Currently, there are 8,600 operational FDI projects in Vietnam with $85 billion in registered capital and $30 billion in realised capital. The government has speeded up investment approvals and land clearance and has poured money into road and port infrastructure projects. Two real estate projects in the southern Dong Nai province recently broke ground just five days after being licensed.

The growth of private investment is a major factor contributing to inflation. International rice prices have increased by 80 percent so far this year. But the breakneck pace of FDI projects from 2001 to 2007 has led to 500,000 hectares of farmland being converted to urban or industrial use. Agricultural Minister Cao Duc Phat commented recently that in five more years the land lost to rice production would equal the entire amount of the country’s rice exports. “This means that we will no longer have extra rice for export and, in the longer term, the country’s food security will be threatened,” he warned.

The government has reacted to the surge of “illegal” strikes by toughening its labour laws. It has promulgated Decree Number 11, allowing private employers to begin proceedings in the district courts to demand compensation from unions or representatives of workers for damages caused by strikes.

The government will also face demands for wage rises in state-owned enterprises, where higher wages have traditionally been paid to consolidate support for the regime. In state-owned cement plants, monthly wages are $200-$250 and in the paper mills $120-$180. However, if the government concedes any wage rise in state-owned enterprises, it will only add to the pressure for a flow-on in the private sector, undermining its ability to attract foreign investment.

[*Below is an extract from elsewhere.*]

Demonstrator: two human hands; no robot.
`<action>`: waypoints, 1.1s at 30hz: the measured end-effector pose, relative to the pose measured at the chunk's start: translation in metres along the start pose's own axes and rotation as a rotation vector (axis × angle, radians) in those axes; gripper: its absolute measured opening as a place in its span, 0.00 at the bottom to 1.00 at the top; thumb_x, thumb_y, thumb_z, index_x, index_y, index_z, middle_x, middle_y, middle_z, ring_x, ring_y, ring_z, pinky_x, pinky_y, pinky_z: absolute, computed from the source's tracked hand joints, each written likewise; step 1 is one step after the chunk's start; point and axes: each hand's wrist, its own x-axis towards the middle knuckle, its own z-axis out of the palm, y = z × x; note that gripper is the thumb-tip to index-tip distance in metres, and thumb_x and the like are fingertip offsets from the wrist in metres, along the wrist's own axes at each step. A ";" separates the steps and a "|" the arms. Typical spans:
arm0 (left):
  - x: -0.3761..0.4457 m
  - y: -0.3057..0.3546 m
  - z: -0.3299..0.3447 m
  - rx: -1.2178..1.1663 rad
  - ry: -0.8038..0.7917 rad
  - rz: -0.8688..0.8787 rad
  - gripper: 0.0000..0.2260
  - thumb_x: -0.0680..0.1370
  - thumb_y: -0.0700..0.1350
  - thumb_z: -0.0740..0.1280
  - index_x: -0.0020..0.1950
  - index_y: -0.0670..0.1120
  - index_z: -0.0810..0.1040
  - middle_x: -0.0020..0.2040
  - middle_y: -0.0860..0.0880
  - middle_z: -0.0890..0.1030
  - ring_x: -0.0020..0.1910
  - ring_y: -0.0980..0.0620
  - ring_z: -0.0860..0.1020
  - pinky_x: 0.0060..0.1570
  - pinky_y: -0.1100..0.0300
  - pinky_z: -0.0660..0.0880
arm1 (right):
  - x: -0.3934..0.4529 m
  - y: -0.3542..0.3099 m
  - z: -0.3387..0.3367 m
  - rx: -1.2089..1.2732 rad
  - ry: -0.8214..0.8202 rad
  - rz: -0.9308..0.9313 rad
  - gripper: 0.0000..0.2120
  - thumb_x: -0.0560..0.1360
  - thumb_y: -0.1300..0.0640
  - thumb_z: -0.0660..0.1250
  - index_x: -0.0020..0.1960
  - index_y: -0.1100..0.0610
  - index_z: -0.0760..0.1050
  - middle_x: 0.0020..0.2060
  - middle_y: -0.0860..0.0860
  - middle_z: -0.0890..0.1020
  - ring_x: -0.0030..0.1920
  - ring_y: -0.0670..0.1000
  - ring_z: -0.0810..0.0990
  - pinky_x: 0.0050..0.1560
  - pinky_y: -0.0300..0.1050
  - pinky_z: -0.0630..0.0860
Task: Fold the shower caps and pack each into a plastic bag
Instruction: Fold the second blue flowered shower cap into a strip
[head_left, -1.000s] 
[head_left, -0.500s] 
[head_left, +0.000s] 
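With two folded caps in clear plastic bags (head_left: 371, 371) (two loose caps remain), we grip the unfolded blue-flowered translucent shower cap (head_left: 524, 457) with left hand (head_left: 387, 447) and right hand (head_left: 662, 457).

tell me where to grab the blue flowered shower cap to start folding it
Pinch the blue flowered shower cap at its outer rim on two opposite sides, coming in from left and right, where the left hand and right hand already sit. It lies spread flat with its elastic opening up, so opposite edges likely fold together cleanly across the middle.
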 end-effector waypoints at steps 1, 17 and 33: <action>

Vietnam is under competitive pressures from China. A recent report by the Royal Bank of Scotland entitled Vietnam: Not Another China warned investors that lower wage rates in Vietnam (50-60 cents per hour compared to $1.06 in China) did not compensate for “scale advantages” in China. Vietnam’s population of 84 million, it noted, was smaller than that of Guangdong province in China. Many firms, the report stated, were compensating for the higher wages in China’s coastal cities by relocating not to Vietnam, but China’s interior.

The Stalinist regime in Vietnam has only one method for dealing with its growing economic problems: to foist the burden onto working people and use its police-state apparatus to crack down on dissent, protest and opposition.